Students want one perfect indexing recipe. Look. Indexes are workload-shaped tools. A beautiful composite index for one query may hurt writes everywhere else. Another index may become useless after product behavior changes. This is why indexing remains empirical.

Suppose a table stores orders with fields: tenant_id, status, created_at, customer_id, total_amount. One team first adds an index on tenant_id only. Then dashboards start filtering by tenant and status. Later, support tooling sorts by created time. Suddenly the original index is not enough. A composite index might help. But which column order wins? The answer depends on actual selectivity and query mix.

query shape changes → useful index changes → write cost changes too

Explain plans help. Production query samples help more. A/B testing different indexes sometimes helps most. This is trial-and-error, but not random trial-and-error. It is instrumented iteration.

So do not pretend the optimal index is obvious from the schema alone. The shelf can store data perfectly well, while the access path still needs measured tuning. That is normal engineering, not failure.


3. Distributed transactions remain painful, even when tools improve

Now let us admit the painful part clearly. Cross-service transactions are still hard. Two-phase commit exists. Sagas exist. Outbox patterns exist. None of them make distributed correctness feel pleasant.
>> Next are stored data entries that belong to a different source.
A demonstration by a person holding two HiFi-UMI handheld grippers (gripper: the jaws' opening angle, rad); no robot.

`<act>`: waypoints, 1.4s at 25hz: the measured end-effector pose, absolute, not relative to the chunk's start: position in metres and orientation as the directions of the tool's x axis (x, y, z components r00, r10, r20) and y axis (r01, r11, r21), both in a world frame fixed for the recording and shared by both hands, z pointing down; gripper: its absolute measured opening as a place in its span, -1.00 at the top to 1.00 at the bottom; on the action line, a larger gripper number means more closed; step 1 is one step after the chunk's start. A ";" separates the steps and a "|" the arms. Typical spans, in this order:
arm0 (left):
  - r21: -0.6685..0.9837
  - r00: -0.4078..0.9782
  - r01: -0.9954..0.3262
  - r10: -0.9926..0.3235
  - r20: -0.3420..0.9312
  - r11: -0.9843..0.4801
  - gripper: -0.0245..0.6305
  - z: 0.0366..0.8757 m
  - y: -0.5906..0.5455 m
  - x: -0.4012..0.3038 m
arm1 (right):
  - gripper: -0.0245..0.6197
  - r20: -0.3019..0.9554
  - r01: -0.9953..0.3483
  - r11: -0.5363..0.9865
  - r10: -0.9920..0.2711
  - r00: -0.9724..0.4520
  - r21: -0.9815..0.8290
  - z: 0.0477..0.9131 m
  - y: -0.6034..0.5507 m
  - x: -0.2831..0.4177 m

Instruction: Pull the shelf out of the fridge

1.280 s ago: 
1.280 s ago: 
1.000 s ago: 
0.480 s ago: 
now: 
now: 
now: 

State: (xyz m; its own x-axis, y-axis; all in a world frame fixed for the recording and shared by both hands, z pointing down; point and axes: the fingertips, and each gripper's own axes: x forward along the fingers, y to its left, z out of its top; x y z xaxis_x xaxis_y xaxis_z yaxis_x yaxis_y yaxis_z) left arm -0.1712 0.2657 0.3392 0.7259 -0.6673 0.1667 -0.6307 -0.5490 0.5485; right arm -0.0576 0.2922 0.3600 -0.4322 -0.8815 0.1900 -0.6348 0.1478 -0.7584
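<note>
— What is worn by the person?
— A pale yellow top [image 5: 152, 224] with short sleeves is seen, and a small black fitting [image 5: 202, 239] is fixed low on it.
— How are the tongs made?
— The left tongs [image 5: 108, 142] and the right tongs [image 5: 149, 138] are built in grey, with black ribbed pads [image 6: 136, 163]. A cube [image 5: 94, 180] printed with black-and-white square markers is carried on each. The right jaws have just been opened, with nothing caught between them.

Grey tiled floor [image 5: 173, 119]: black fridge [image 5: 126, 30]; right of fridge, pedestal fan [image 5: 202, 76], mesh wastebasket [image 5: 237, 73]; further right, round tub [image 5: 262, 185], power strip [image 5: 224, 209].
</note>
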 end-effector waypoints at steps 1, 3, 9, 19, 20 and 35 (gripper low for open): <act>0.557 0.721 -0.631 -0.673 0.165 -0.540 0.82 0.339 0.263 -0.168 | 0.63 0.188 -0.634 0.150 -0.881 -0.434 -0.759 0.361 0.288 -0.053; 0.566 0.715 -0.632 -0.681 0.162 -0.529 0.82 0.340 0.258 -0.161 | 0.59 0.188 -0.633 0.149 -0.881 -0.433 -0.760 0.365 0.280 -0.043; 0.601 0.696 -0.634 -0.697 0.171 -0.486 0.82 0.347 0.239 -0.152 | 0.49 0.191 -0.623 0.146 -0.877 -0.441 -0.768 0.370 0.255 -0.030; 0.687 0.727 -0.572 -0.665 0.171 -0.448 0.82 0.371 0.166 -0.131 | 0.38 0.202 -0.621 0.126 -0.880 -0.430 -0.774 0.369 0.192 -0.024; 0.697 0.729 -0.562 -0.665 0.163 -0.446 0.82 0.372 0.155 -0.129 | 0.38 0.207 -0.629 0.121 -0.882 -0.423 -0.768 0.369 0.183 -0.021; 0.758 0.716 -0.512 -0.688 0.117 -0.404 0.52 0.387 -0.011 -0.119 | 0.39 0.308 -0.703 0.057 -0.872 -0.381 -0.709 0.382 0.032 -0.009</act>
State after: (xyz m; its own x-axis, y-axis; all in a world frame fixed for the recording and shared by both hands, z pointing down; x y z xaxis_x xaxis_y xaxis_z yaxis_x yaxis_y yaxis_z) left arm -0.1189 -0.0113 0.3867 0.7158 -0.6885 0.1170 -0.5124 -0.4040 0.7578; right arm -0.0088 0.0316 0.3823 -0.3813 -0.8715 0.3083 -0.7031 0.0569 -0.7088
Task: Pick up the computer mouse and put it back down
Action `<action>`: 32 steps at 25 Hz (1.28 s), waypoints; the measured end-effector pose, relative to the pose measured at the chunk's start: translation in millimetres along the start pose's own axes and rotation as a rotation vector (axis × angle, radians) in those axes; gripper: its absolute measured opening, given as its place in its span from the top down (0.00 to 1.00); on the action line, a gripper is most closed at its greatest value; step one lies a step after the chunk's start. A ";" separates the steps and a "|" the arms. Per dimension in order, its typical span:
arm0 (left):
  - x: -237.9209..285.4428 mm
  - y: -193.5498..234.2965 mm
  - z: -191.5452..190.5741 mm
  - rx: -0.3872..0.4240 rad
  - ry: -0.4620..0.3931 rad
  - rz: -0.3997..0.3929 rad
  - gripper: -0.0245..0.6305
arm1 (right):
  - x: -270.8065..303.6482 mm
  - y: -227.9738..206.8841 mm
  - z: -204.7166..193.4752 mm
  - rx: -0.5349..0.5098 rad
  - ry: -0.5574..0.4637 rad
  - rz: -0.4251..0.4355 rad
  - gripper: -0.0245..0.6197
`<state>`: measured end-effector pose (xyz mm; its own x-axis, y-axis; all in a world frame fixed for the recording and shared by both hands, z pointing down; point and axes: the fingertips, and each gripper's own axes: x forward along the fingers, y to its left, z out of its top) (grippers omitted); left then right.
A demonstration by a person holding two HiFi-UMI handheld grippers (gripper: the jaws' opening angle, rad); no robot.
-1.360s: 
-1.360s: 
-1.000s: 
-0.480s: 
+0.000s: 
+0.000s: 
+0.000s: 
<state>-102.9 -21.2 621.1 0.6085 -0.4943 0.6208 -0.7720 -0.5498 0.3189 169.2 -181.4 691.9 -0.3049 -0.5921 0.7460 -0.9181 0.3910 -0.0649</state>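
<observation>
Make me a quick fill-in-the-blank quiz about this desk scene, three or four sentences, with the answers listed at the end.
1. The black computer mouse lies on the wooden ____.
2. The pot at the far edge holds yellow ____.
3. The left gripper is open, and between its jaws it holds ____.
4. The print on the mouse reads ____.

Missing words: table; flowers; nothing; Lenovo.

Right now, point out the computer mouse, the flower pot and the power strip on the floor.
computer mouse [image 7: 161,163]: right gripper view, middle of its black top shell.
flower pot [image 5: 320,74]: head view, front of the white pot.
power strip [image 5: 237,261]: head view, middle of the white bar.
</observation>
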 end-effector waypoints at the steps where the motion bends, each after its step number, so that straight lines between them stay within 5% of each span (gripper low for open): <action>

Two-phase commit gives stronger coordination. It also creates blocking risk, coordinator sensitivity, and operational complexity. Sagas reduce lockstep coordination. But they push failure handling into compensating actions. Compensation is often not a true rollback. Refunding money is not the same as never charging it. Sending a cancellation email is not the same as no email.

service A success
service B failure
└─→ now you need compensation, retries, or manual repair

Worked example. An ecommerce checkout reserves inventory, charges payment, and creates shipment. If shipment creation fails after payment succeeds, what is the universal perfect rollback? Usually there is none. You refund, restock, and notify. That is business repair logic, not magical atomic reversal across everything.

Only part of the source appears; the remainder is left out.